A seguito dei preliminari sopralluoghi effettuati all’interno dei negozi di giocattoli individuati, i finanzieri ne hanno selezionati sette, i quali, per prezzi praticati, fattura e packaging dei prodotti destavano particolari sospetti circa la loro originalità e provenienza.

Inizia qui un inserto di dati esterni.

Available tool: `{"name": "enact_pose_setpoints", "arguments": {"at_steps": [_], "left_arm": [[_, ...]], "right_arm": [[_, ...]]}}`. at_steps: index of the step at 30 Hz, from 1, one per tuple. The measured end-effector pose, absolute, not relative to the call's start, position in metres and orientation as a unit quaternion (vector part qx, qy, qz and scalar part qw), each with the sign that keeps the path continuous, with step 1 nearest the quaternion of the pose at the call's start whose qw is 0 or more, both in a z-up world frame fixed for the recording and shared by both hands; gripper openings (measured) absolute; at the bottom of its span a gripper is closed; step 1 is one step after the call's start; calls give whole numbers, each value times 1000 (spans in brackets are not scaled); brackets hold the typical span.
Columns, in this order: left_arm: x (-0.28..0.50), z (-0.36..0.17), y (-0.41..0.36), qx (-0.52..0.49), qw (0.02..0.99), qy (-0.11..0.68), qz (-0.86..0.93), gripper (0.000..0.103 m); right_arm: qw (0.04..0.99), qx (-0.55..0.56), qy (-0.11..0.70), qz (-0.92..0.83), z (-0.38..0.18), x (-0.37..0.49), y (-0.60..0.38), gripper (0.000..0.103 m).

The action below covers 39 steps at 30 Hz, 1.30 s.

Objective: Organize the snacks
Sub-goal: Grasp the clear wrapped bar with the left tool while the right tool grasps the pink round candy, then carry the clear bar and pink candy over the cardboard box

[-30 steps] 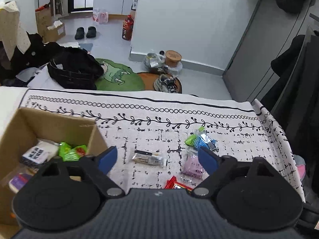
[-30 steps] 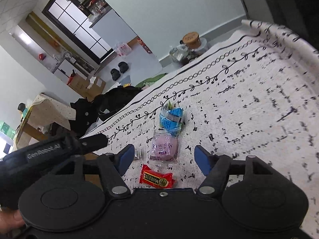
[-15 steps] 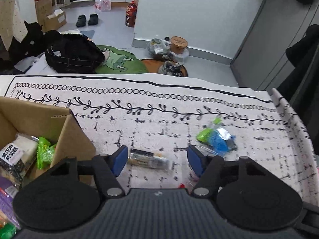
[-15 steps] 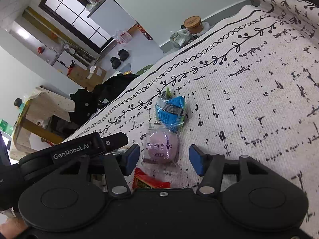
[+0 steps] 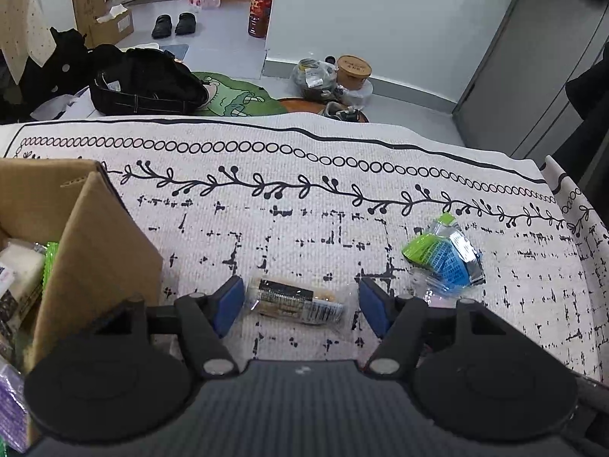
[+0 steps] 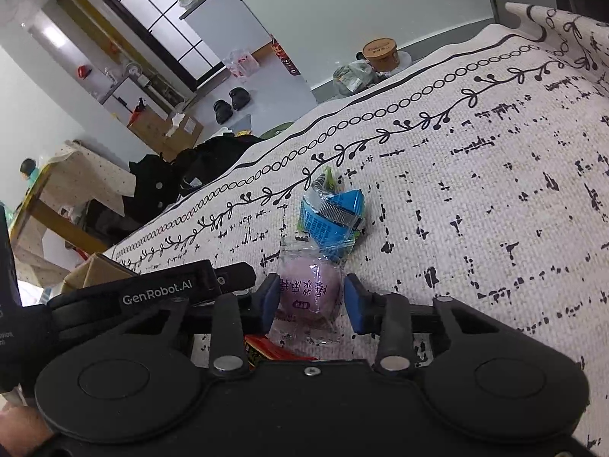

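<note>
Compared with a second earlier, both tools have dropped closer to the patterned cloth (image 5: 304, 205). The left gripper (image 5: 297, 301) narrowed early in that second and now straddles a long clear-wrapped snack bar (image 5: 295, 302); its blue pads stand beside the wrapper ends, a gap showing at the right, so it is open, not clamped. The right gripper (image 6: 310, 299) has just been closing around a pink round snack (image 6: 308, 289) in clear wrap; its left pad touches the wrap while a sliver of cloth shows before the right pad, so it is not yet pressing.

Counted on the cloth: one snack bar, one pink snack, one red packet (image 6: 262, 348), and one blue-and-green packet (image 5: 443, 257), four loose snacks in all. One cardboard box (image 5: 99, 243) stands at nine o'clock of the left gripper, holding several wrapped snacks, too overlapped to count.

From the left view, the bar lies nearest, the blue-and-green packet at two o'clock, then the cloth's far edge, and beyond it the floor with a black bag (image 5: 148, 83) and a pair of black shoes (image 5: 174, 23). Only this view shows the box interior and the bar.

Only the right view shows the red packet, tucked at the tool's near edge at seven o'clock of the pink snack, and the other tool's black body at nine o'clock, with part of a hand (image 6: 21, 430) at the lower left corner.
</note>
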<state>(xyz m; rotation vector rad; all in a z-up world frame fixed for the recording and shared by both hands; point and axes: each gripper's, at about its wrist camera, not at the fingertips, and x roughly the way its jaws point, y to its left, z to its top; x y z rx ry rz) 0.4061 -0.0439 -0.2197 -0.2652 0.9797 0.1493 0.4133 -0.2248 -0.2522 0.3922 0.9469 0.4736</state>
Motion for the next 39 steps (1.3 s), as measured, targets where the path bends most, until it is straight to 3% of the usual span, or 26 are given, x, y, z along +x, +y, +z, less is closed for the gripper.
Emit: {"name": "enact_pose_setpoints", "arguments": {"at_steps": [3,4,8,39], "left_arm": [[402,-219,-45,-122,875,463,70,61],[402,-218,-47,-121,876,462,69,54],[397,-215,-53,-113,879,460,61,50],[343,-160,-55,-135,888,437,43,50]], "right_arm": [[845,182,449,226,-251,412,-222,28],[846,180,449,225,-250,410,-222,27],[845,182,452,221,-249,408,-225,25],[874,177,437,113,-214,332,-264,22]]}}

I controlli eseguiti presso i sette esercizi commerciali hanno fatto emergere come nella quasi totalità dei casi i Labubu fossero imitazioni perfette degli originali, realizzati con materiali di qualità inferiore ma riprodotti con una cura tale da rendere difficile per un comune acquirente distinguere gli esemplari autentici da quelli falsi. I prodotti, acquistati senza fattura da canali non ufficiali o da piattaforme e-commerce, perlopiù facenti parte della grande distribuzione, venivano venduti a prezzi di poco inferiori a quelli praticati per gli originali e riportavano loghi, colori e confezioni del tutto simili a questi ultimi, spesso corredati da etichette e codici identificativi non conformi o totalmente falsificati.
Questi elementi, oltre al fatto che in alcuni casi i negozi che li ponevano in vendita fossero specializzati in giocattoli originali di ogni tipo e delle più note marche, potevano indurre il potenziale acquirente a pensare che si trattasse di prodotti originali venduti a prezzi concorrenziali.

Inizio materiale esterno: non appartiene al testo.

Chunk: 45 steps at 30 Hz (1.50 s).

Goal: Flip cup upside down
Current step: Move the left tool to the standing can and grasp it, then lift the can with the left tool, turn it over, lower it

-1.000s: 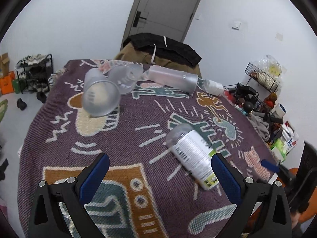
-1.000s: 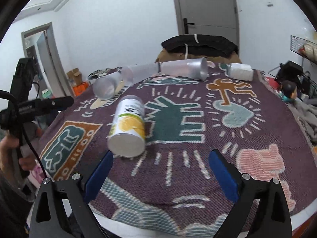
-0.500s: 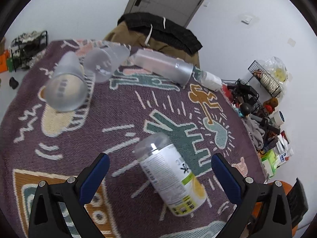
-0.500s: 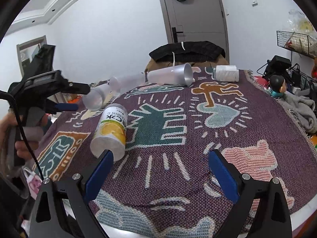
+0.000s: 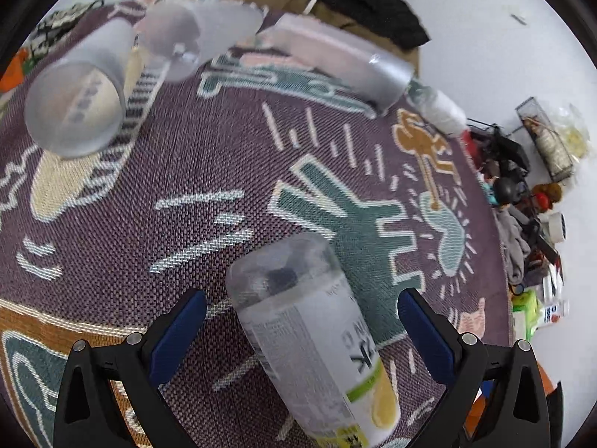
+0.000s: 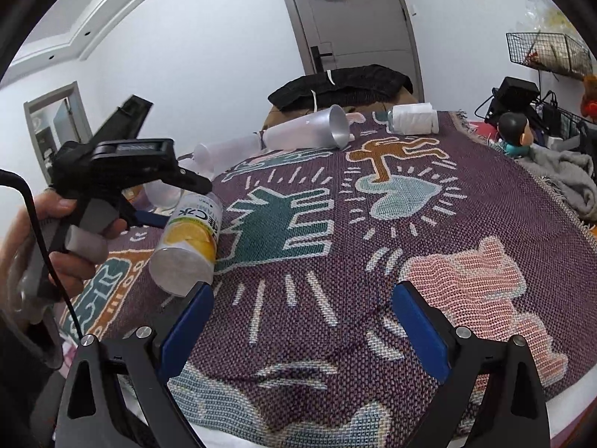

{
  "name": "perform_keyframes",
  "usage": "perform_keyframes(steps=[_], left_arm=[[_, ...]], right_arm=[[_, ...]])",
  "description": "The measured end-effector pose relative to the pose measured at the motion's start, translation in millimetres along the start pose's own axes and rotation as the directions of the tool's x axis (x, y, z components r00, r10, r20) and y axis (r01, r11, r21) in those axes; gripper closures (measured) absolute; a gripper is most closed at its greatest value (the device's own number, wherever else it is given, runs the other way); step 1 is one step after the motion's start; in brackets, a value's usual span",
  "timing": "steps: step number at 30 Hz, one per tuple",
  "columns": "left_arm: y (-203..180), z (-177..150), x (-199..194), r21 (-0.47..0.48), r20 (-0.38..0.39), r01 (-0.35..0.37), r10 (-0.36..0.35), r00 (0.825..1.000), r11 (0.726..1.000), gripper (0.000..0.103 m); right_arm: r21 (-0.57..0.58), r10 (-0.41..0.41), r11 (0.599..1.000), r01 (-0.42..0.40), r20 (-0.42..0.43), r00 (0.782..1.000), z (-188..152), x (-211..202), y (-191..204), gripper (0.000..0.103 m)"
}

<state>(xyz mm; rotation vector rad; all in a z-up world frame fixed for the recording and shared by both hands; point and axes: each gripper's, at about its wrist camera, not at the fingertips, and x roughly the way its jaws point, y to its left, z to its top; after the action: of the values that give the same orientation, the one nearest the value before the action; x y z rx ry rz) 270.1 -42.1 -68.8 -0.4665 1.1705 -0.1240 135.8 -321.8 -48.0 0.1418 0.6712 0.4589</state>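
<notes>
A white cup with a yellow lemon label [image 5: 317, 339] lies on its side on the patterned purple cloth [image 5: 209, 171]. My left gripper [image 5: 298, 324] is open, its blue pads on either side of the cup without touching it. The right wrist view shows the same cup [image 6: 188, 239] at the left, with the left gripper [image 6: 149, 201] over it. My right gripper [image 6: 302, 317] is open and empty above the cloth's front part, to the right of the cup.
Several frosted plastic cups [image 5: 78, 108] lie on their sides at the far left and back [image 5: 335, 59]. A white roll in a jar [image 6: 412, 117] lies at the back. A chair with dark clothing [image 6: 339, 84] stands behind the table. Clutter fills the right side [image 6: 522, 123].
My left gripper has moved forward and down over the lemon-label cup, which now lies between its open fingers. My right gripper has drifted slightly; the cup has not moved.
</notes>
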Motion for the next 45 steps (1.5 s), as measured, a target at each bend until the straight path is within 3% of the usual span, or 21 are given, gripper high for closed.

In particolare, in un caso, l’intervento dei Baschi Verdi è stato effettuato in un negozio di giocattoli appartenente a una nota catena di distribuzione all’interno di un centro commerciale cittadino. Proprio in questo negozio è stato rinvenuto il maggior numero di pupazzetti falsi, ben 3.000 tra esercizio e magazzino, dove sono stati trovati molti cartoni pieni sia di Labubu imbustati che di scatole per il confezionamento, segno evidente che gli addetti al negozio provvedevano anche a creare i pacchetti sorpresa, diventati molto popolari proprio grazie alla loro distribuzione tramite blind box, ossia scatole a sorpresa, che hanno creato una vera e propria dipendenza dall’acquisto per i collezionisti di tutto il mondo. Tra gli esemplari sequestrati anche alcune copie più piccole di un modello, in teoria introvabile, venduto nel mese di giugno a un’asta di Pechino per 130.000 euro.
Soprattutto in questo caso la collocazione all’interno di un punto vendita regolare e inserito in un contesto commerciale di fiducia, unita alla cura nella realizzazione delle confezioni, avrebbe potuto facilmente indurre in errore i consumatori convinti di acquistare un prodotto ufficiale.

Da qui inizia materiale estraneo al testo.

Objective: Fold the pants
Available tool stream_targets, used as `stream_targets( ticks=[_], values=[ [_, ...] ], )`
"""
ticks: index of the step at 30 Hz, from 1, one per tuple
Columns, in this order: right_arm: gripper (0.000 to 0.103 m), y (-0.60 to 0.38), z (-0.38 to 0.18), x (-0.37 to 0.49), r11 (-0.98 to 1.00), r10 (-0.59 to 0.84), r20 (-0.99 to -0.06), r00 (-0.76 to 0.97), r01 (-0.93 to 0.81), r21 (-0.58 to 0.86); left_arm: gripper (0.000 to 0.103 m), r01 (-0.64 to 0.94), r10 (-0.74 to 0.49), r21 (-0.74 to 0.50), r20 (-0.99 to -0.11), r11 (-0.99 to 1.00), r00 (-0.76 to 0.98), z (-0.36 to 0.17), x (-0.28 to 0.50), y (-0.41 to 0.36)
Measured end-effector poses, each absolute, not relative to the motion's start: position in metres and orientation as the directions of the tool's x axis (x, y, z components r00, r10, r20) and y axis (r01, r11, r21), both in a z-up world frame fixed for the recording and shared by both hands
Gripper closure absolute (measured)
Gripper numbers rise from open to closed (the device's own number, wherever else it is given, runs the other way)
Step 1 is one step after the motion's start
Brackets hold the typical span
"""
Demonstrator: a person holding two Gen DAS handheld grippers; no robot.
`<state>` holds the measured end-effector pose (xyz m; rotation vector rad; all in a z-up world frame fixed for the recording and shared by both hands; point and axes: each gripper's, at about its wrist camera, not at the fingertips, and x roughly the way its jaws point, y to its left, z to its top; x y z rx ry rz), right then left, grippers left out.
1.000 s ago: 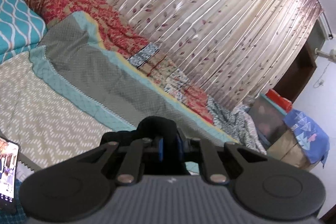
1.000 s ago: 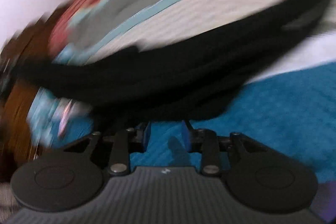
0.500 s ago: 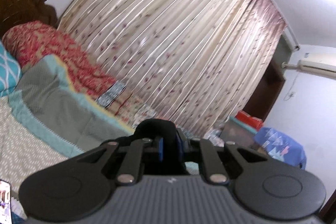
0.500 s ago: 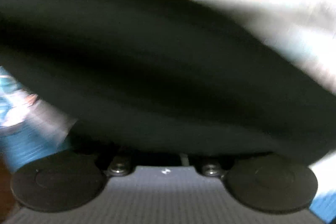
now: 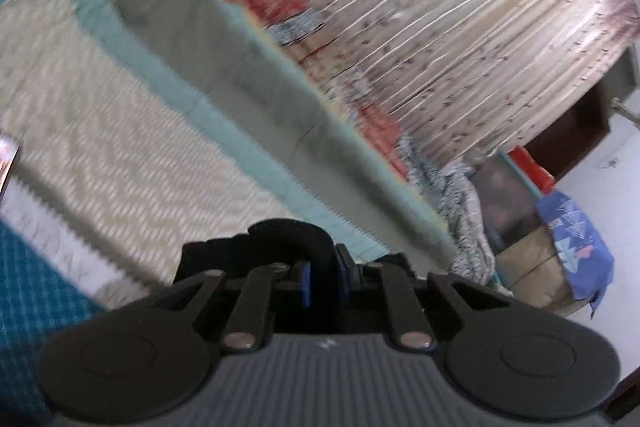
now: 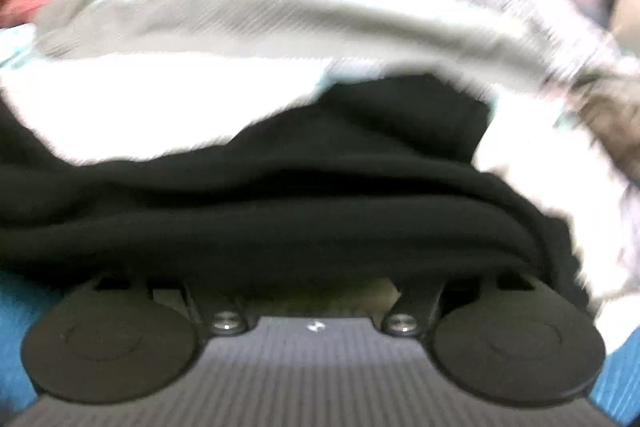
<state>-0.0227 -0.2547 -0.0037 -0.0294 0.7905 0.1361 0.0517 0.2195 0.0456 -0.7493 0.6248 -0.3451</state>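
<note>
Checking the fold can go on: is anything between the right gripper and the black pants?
Nothing visible does. The black pants lie bunched right over the right gripper, hiding its fingertips as its jaws open. The left gripper is shut on a fold of the same black fabric.

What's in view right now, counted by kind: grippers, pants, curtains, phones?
Grippers: 2, the left gripper shut on a fold of the black pants, the right gripper opening with pants draped over it
Pants: 1
Curtains: 1, the curtain
Phones: 1, the phone
Total: 5
</note>
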Motion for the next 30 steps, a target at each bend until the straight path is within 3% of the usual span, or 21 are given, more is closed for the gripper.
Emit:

I sette titolari degli esercizi commerciali ispezionati e destinatari dei sequestri degli oltre 10.000 Labubu falsi che, se immessi sul mercato avrebbero potuto fruttare oltre 500.000 euro, sono stati denunciati all’Autorità Giudiziaria per vendita di prodotti recanti marchi contraffatti.
L’attività s’inquadra nel quotidiano contrasto delle Fiamme Gialle al dilagante fenomeno della contraffazione a tutela dei consumatori e delle aziende che si collocano sul mercato in maniera corretta e che, solo nell’ultimo anno, ha portato i Baschi Verdi del Gruppo P.I. di Palermo a denunciare 37 titolari di esercizi commerciali e a sequestrare oltre 500.000 articoli contraffatti, tra pelletteria, capi d’abbigliamento e profumi recanti marchi delle più note griffe italiane e internazionali.